→ Assignment: Every entry below must appear again, exactly as written.

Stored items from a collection

++++++++++

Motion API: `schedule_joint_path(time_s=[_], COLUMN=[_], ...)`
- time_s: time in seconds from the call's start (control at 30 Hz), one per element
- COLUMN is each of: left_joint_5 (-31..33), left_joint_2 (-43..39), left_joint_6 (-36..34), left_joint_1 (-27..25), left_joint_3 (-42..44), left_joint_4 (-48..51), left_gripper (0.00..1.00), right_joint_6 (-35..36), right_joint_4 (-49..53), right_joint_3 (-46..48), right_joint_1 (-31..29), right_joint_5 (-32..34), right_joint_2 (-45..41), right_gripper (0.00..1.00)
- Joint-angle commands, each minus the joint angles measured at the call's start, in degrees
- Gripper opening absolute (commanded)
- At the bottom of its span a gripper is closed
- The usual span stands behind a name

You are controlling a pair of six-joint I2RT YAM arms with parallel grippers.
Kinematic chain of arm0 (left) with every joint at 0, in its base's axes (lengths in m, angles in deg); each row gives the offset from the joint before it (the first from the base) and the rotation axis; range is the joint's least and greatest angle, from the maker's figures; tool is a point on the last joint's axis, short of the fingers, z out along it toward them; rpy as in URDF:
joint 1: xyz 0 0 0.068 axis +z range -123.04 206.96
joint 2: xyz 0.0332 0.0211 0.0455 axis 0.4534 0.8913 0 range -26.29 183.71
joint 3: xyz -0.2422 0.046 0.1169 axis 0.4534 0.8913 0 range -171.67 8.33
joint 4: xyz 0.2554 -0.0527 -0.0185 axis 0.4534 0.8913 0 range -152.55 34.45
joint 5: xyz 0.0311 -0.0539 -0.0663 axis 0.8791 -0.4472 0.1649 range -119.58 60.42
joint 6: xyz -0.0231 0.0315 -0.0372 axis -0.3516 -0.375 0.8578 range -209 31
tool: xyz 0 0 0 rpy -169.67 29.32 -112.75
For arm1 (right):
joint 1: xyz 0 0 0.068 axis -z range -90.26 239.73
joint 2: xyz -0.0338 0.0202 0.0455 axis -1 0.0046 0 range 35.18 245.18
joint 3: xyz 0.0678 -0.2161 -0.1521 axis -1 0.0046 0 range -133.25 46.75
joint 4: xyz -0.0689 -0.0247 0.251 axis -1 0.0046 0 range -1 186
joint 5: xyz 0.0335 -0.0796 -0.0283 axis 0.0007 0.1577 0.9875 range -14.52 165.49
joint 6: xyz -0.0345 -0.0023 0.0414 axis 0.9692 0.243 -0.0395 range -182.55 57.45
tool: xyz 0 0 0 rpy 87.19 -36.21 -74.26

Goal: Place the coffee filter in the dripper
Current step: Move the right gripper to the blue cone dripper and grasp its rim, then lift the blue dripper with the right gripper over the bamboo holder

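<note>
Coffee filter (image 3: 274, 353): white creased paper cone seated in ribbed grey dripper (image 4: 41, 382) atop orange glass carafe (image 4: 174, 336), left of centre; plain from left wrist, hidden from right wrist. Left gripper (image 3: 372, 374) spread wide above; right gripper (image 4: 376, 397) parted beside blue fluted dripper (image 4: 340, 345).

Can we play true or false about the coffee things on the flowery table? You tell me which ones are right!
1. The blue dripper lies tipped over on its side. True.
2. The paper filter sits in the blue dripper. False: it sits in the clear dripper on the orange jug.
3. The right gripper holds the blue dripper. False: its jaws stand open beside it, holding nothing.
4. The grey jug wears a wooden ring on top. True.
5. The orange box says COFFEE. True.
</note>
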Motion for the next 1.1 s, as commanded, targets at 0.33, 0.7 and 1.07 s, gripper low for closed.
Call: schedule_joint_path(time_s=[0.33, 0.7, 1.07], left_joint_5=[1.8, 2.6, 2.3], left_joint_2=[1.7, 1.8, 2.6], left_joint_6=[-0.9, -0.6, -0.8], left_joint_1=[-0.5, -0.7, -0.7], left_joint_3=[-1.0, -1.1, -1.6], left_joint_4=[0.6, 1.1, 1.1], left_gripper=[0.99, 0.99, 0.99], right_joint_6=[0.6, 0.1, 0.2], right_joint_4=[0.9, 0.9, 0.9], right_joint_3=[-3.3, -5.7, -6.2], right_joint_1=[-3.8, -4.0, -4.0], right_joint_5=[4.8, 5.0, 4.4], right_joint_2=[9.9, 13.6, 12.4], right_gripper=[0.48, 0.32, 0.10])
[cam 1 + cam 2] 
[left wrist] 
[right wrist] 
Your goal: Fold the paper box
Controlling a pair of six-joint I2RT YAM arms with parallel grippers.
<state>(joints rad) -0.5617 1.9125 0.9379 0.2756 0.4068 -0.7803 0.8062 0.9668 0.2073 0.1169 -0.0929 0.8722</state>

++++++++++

→ Solution to this problem:
Motion API: `schedule_joint_path(time_s=[_], COLUMN=[_], ...)`
- time_s: time in seconds from the call's start (control at 30 Hz), one per element
- COLUMN is each of: left_joint_5 (-31..33), left_joint_2 (-43..39), left_joint_6 (-36..34), left_joint_1 (-27..25), left_joint_3 (-42..44), left_joint_4 (-48..51), left_gripper (0.00..1.00), right_joint_6 (-35..36), right_joint_4 (-49..53), right_joint_3 (-46..48), right_joint_1 (-31..29), right_joint_5 (-32..34), right_joint_2 (-45..41), right_gripper (0.00..1.00)
- Joint-angle commands, each minus the joint angles measured at the call's start, in degrees
- Gripper opening absolute (commanded)
- At the bottom of its span a gripper is closed
- The usual span stands behind a name

You are controlling a pair of six-joint I2RT YAM arms with parallel grippers.
Kinematic chain of arm0 (left) with every joint at 0, in its base's axes (lengths in m, angles in deg); each row gives the offset from the joint before it (the first from the base) and the rotation axis; range is the joint's least and greatest angle, from the maker's figures; tool is a point on the last joint's axis, short of the fingers, z out along it toward them; rpy as in URDF:
joint 1: xyz 0 0 0.068 axis +z range -123.04 206.96
joint 2: xyz 0.0332 0.0211 0.0455 axis 0.4534 0.8913 0 range -26.29 183.71
joint 3: xyz -0.2422 0.046 0.1169 axis 0.4534 0.8913 0 range -171.67 8.33
joint 4: xyz 0.2554 -0.0527 -0.0185 axis 0.4534 0.8913 0 range -152.55 34.45
joint 5: xyz 0.0311 -0.0539 -0.0663 axis 0.8791 -0.4472 0.1649 range -119.58 60.42
joint 6: xyz -0.0231 0.0315 -0.0372 axis -0.3516 -0.375 0.8578 range -209 31
tool: xyz 0 0 0 rpy -169.67 29.32 -112.75
For arm1 (right):
joint 1: xyz 0 0 0.068 axis -z range -90.26 239.73
joint 2: xyz -0.0338 0.0202 0.0455 axis -1 0.0046 0 range 35.18 245.18
joint 3: xyz 0.0678 -0.2161 -0.1521 axis -1 0.0046 0 range -133.25 46.75
joint 4: xyz -0.0689 -0.0247 0.251 axis -1 0.0046 0 range -1 186
joint 5: xyz 0.0335 -0.0796 -0.0283 axis 0.0007 0.1577 0.9875 range -14.52 165.49
joint 6: xyz -0.0345 -0.0023 0.0414 axis 0.9692 0.243 -0.0395 range -182.55 57.45
tool: xyz 0 0 0 rpy 87.19 -36.21 -74.26

Goal: Place the coffee filter in the dripper
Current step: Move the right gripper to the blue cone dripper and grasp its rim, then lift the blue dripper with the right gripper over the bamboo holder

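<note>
Coffee filter (image 3: 274, 353): white creased paper cone seated in ribbed grey dripper (image 4: 41, 382) atop orange glass carafe (image 4: 174, 336), left of centre; plain from left wrist, hidden from right wrist. Left gripper (image 3: 372, 374) spread wide above; right gripper (image 4: 376, 397) parted beside blue fluted dripper (image 4: 340, 345).

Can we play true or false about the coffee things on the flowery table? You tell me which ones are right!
1. The blue dripper lies tipped over on its side. True.
2. The paper filter sits in the blue dripper. False: it sits in the clear dripper on the orange jug.
3. The right gripper holds the blue dripper. False: its jaws stand open beside it, holding nothing.
4. The grey jug wears a wooden ring on top. True.
5. The orange box says COFFEE. True.
</note>
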Motion for the next 1.1 s, as commanded, targets at 0.33, 0.7 and 1.07 s, gripper low for closed.
Call: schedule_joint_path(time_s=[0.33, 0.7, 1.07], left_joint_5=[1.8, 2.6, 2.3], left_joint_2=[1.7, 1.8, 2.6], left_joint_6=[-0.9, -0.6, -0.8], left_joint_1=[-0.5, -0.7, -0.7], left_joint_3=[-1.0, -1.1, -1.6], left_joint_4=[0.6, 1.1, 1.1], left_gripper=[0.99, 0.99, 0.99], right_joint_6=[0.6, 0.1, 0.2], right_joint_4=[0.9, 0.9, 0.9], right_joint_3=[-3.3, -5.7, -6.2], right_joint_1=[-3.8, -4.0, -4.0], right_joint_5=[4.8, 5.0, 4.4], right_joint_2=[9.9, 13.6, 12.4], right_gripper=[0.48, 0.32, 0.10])
[cam 1 + cam 2] 
[left wrist] 
[right wrist] 
Your goal: Fold the paper box
Controlling a pair of six-joint I2RT YAM arms with parallel grippers.
<state>(joints rad) -0.5617 1.9125 0.9379 0.2756 0.4068 -0.7803 0.8062 0.9668 0.2073 0.1169 -0.0929 0.8722</state>

The answer to this exercise has been fully stated.